• _Your objective_
Look for "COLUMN" in the records and copy every line that has it.

- - - - - - -

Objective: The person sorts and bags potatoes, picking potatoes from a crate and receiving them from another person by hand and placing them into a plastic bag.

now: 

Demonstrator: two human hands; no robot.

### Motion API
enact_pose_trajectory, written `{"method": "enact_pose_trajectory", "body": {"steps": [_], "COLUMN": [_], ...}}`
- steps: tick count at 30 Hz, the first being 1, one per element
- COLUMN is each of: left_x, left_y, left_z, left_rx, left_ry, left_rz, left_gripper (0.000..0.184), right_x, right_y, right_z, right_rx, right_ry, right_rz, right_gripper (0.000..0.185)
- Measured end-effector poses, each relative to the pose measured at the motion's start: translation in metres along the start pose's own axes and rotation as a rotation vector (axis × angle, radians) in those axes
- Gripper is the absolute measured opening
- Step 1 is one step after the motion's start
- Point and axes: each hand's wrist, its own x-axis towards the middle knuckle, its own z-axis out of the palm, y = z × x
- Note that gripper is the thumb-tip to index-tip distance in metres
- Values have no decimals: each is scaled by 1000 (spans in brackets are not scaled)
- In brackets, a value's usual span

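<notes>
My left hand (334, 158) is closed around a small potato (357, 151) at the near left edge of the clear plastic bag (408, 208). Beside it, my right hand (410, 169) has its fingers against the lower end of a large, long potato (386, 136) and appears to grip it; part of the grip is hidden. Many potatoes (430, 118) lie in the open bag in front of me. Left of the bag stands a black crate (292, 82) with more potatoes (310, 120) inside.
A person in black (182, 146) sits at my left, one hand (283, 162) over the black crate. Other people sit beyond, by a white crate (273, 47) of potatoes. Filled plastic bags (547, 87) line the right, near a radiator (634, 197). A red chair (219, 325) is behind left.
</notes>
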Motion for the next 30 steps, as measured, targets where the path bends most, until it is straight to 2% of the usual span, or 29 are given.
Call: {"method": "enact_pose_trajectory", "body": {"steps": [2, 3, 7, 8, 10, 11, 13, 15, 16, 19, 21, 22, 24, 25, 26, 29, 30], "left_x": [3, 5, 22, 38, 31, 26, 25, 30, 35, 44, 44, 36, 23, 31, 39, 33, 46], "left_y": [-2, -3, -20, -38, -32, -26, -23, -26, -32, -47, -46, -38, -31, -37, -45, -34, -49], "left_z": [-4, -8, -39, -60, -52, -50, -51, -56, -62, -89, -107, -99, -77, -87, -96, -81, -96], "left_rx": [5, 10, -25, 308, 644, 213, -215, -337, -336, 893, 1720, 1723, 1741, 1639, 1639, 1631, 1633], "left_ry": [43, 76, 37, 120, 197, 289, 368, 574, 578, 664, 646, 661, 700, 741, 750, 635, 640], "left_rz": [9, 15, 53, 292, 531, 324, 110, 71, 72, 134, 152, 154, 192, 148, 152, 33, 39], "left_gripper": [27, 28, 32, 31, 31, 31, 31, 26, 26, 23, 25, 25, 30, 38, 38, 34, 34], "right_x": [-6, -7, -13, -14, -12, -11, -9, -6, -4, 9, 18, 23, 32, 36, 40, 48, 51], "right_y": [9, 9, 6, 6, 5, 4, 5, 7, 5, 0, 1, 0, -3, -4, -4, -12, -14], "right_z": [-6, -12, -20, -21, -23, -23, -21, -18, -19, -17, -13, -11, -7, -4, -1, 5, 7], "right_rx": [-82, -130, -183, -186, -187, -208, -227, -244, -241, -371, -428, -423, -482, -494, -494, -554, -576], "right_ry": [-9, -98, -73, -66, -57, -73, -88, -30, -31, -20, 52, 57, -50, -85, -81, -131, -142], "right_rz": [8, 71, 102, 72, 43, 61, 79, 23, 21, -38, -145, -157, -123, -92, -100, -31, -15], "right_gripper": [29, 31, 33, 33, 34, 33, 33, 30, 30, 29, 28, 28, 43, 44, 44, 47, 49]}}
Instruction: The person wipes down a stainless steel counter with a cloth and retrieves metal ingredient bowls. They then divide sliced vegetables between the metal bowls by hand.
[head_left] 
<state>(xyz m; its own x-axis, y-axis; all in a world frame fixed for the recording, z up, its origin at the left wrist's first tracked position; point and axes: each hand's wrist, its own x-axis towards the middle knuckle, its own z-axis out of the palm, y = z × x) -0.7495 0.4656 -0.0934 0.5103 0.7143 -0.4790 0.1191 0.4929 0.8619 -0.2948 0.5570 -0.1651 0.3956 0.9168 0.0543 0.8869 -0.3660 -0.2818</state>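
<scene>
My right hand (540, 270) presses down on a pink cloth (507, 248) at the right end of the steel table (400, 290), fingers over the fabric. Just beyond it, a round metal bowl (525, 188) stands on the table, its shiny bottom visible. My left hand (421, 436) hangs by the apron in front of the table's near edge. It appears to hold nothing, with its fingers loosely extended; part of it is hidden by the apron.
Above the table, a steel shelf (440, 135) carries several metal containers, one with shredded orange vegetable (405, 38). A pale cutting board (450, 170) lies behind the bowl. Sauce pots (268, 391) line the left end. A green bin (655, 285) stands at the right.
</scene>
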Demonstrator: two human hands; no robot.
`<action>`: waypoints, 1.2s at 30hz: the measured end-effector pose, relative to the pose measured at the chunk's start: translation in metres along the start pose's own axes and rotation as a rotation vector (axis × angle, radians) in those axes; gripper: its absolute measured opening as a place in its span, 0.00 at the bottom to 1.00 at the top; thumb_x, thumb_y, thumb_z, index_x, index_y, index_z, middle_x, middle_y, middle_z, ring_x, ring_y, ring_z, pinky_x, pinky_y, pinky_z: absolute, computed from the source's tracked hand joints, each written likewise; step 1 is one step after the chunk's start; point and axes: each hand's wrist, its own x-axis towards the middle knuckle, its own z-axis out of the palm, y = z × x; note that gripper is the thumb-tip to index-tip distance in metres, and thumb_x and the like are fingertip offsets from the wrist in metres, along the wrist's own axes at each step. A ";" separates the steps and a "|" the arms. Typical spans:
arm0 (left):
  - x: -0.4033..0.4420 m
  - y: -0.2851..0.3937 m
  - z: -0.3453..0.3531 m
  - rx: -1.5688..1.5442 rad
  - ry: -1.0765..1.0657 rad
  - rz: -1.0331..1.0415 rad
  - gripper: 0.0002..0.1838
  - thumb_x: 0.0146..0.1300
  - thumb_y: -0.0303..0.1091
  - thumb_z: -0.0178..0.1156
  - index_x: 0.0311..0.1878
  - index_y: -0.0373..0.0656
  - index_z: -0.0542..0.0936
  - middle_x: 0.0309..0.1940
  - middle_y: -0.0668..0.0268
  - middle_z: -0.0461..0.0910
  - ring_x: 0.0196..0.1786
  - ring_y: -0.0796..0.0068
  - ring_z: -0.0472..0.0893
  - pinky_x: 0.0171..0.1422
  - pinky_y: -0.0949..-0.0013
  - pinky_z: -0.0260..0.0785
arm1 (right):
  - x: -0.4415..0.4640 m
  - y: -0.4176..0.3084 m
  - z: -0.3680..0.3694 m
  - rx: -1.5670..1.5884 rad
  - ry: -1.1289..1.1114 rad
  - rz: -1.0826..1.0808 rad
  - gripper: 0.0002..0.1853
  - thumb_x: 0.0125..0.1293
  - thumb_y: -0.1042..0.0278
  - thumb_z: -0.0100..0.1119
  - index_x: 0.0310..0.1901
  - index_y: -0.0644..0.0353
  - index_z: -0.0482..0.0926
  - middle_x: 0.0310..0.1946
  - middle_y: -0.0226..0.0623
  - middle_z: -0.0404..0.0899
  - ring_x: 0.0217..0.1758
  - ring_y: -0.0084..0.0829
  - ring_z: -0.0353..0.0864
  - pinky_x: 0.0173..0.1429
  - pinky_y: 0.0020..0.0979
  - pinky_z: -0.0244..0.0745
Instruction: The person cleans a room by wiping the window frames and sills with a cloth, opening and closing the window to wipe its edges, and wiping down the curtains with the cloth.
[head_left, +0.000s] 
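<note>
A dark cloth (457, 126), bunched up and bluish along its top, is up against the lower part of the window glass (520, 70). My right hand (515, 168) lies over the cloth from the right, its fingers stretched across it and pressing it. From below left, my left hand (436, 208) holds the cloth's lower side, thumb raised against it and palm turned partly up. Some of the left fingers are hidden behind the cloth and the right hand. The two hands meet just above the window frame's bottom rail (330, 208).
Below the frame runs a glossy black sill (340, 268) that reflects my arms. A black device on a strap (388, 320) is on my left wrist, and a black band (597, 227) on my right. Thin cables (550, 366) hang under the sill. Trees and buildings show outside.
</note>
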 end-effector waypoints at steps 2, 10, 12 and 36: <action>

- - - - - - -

• _Your solution_
enact_pose_trajectory, written `{"method": "enact_pose_trajectory", "body": {"steps": [_], "COLUMN": [_], ...}}`
- COLUMN is each of: left_x, left_y, left_z, left_rx, left_ry, left_rz, left_gripper (0.000..0.184), right_x, right_y, right_z, right_rx, right_ry, right_rz, right_gripper (0.000..0.185)

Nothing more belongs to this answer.